• [Task brief] Reproduce each line of the data exactly as it is.
═════ Data segment ═════
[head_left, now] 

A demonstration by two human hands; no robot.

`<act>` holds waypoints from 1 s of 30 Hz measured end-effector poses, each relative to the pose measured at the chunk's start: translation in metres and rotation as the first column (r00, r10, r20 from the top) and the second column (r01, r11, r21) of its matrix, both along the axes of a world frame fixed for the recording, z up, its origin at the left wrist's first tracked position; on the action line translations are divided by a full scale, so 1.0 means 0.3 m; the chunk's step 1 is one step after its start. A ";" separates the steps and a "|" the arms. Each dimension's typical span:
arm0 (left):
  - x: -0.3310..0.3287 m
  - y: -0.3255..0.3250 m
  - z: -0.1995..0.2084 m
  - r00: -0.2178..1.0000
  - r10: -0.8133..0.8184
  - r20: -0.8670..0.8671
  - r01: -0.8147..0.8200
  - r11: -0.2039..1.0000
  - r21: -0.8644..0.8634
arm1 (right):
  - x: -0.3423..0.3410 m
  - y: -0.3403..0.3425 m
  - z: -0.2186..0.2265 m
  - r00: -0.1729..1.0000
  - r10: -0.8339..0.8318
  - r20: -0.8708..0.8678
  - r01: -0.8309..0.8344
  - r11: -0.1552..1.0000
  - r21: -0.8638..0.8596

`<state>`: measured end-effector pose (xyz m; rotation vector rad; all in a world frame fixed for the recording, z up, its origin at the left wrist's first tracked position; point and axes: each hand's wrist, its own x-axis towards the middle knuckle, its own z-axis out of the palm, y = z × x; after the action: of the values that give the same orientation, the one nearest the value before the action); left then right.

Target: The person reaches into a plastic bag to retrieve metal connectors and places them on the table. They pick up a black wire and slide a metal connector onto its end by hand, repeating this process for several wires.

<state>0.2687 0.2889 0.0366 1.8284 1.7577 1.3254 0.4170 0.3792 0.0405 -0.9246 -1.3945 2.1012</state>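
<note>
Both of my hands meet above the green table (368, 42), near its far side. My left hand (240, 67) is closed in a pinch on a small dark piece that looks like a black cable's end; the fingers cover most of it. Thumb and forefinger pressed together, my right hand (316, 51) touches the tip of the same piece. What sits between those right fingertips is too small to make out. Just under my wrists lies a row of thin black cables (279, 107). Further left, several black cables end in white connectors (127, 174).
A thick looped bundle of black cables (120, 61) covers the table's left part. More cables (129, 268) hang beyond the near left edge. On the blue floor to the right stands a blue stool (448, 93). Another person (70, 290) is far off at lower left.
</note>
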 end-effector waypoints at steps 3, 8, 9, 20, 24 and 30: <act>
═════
• [Written answer]
[head_left, now] 

A demonstration by two human hands; no robot.

`<act>` holds waypoints from 1 s of 30 Hz measured end-effector poses, each relative to the pose measured at the chunk's start: translation in metres and rotation as the first column (r00, r10, r20 from the top) and the second column (r01, r11, r21) of its matrix, both along the axes of a world frame fixed for the recording, z up, its origin at the left wrist's first tracked position; on the action line translations are divided by a full scale, so 1.0 means 0.3 m; the chunk's step 1 is one step after its start. A ";" separates the steps and a "|" the arms. Each dimension's typical span:
arm0 (left):
  - x: -0.3310..0.3287 m
  - y: -0.3255..0.3250 m
  - z: -0.1995..0.2084 m
  - r00: -0.2178..1.0000
  - r10: -0.8133..0.8184
  - r20: -0.8670..0.8671
  - r01: -0.8147..0.8200
  - r11: -0.2039..1.0000
  - r21: -0.8644..0.8634
arm1 (right):
  - x: -0.3423..0.3410 m
  - y: -0.3403..0.3425 m
  - z: -0.2186..0.2265 m
  - r00: -0.1729..1.0000
  - r10: -0.8339..0.8318
  - r20: -0.8708..0.8678
  - r01: -0.8309..0.8344
  - r11: -0.1552..1.0000
  - r21: -0.8638..0.8596

`<state>`: measured end-effector pose (xyz m; rotation vector rad; all in a world frame fixed for the recording, z up, its origin at the left wrist's first tracked position; point and axes: each hand's wrist, its own x-axis towards the middle knuckle, its own z-axis out of the palm, y = z × x; after the action: of the values that give the same orientation, the one nearest the value before the action); left then right.

Target: The person reaches into a plastic bag to retrieve metal connectors and places them on the table. They pick up a black wire and slide a metal connector onto its end by hand, repeating this process for several wires.

<state>0.2687 0.2889 0.0366 1.8284 1.7577 1.3254 0.4170 0.3792 0.0405 -0.9246 -1.3945 2.1012</state>
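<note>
Both of my hands meet above the green table (368, 42), near its far side. My left hand (240, 67) is closed in a pinch on a small dark piece that looks like a black cable's end; the fingers cover most of it. Thumb and forefinger pressed together, my right hand (316, 51) touches the tip of the same piece. What sits between those right fingertips is too small to make out. Just under my wrists lies a row of thin black cables (279, 107). Further left, several black cables end in white connectors (127, 174).
A thick looped bundle of black cables (120, 61) covers the table's left part. More cables (129, 268) hang beyond the near left edge. On the blue floor to the right stands a blue stool (448, 93). Another person (70, 290) is far off at lower left.
</note>
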 end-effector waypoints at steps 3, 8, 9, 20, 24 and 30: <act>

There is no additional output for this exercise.